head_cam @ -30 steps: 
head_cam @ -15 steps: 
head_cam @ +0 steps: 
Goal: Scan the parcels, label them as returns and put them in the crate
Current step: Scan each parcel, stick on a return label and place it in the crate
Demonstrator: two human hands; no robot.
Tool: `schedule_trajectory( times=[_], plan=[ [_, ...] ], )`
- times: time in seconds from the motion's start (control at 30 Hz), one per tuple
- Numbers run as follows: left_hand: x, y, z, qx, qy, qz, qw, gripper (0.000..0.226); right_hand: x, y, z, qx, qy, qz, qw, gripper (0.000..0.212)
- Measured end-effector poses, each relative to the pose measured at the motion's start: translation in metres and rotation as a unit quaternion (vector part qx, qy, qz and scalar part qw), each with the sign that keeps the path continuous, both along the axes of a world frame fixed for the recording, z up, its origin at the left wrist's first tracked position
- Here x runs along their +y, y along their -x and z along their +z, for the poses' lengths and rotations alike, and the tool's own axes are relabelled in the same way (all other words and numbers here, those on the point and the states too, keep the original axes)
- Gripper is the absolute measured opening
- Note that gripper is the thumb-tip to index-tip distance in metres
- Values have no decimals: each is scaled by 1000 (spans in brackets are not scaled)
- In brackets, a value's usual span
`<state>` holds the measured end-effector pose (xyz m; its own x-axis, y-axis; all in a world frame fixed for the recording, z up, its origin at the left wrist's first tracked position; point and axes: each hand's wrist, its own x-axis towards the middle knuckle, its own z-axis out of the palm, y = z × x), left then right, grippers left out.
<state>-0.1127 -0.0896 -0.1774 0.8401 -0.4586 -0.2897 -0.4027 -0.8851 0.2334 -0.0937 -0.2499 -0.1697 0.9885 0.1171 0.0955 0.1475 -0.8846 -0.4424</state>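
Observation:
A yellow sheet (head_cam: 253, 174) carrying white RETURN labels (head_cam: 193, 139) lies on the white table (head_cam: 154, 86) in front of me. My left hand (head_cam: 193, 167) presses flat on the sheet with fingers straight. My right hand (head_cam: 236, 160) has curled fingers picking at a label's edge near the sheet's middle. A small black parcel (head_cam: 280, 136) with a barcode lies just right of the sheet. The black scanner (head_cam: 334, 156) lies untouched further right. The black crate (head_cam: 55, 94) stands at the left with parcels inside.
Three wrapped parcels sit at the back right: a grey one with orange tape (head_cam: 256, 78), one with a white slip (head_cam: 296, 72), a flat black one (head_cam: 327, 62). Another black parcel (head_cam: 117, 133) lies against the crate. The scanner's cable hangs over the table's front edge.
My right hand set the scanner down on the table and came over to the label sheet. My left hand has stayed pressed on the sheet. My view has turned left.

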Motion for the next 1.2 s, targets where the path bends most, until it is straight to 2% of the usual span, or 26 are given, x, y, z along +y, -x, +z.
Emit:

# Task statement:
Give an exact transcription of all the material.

# Exercise response:
head_cam @ -30 steps: 
head_cam @ -15 steps: 
head_cam @ +0 steps: 
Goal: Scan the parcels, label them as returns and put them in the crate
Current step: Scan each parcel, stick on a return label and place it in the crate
Demonstrator: two human hands; no robot.
Tool: `schedule_trajectory( times=[_], plan=[ [_, ...] ], )`
- times: time in seconds from the motion's start (control at 30 Hz), one per tuple
- Numbers run as follows: left_hand: x, y, z, qx, qy, qz, qw, gripper (0.000..0.226); right_hand: x, y, z, qx, qy, qz, qw, gripper (0.000..0.212)
- Measured end-effector poses, each relative to the pose measured at the motion's start: translation in metres and rotation as a unit quaternion (vector part qx, qy, qz and scalar part qw), each with the sign that keeps the path continuous, both along the axes of a world frame fixed for the recording, z up, its origin at the left wrist's first tracked position
- Here x runs along their +y, y along their -x and z along their +z, for the poses' lengths and rotations alike, and the tool's own axes are relabelled in the same way (all other words and numbers here, those on the point and the states too, keep the original axes)
- Gripper is the absolute measured opening
- Note that gripper is the thumb-tip to index-tip distance in metres
- Values have no decimals: each is scaled by 1000 (spans in brackets are not scaled)
- In brackets, a value's usual span
`<state>` holds the measured end-effector pose (xyz m; its own x-axis, y-axis; all in a world frame fixed for the recording, z up, its origin at the left wrist's first tracked position; point and axes: each hand's wrist, its own x-axis towards the middle knuckle, its own z-axis out of the palm, y = z × x), left then right, grippers left out.
<state>-0.1127 -0.0896 -0.1774 0.8401 -0.4586 -0.2897 -0.4027 -0.8851 0.2334 -0.0937 -0.2499 -0.1697 0.9885 0.1171 0.0955 0.1475 -0.8846 -0.4424</state>
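Observation:
A yellow sheet (head_cam: 253, 174) carrying white RETURN labels (head_cam: 193, 139) lies on the white table (head_cam: 154, 86) in front of me. My left hand (head_cam: 193, 167) presses flat on the sheet with fingers straight. My right hand (head_cam: 236, 160) has curled fingers picking at a label's edge near the sheet's middle. A small black parcel (head_cam: 280, 136) with a barcode lies just right of the sheet. The black scanner (head_cam: 334, 156) lies untouched further right. The black crate (head_cam: 55, 94) stands at the left with parcels inside.
Three wrapped parcels sit at the back right: a grey one with orange tape (head_cam: 256, 78), one with a white slip (head_cam: 296, 72), a flat black one (head_cam: 327, 62). Another black parcel (head_cam: 117, 133) lies against the crate. The scanner's cable hangs over the table's front edge.
My right hand set the scanner down on the table and came over to the label sheet. My left hand has stayed pressed on the sheet. My view has turned left.
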
Motion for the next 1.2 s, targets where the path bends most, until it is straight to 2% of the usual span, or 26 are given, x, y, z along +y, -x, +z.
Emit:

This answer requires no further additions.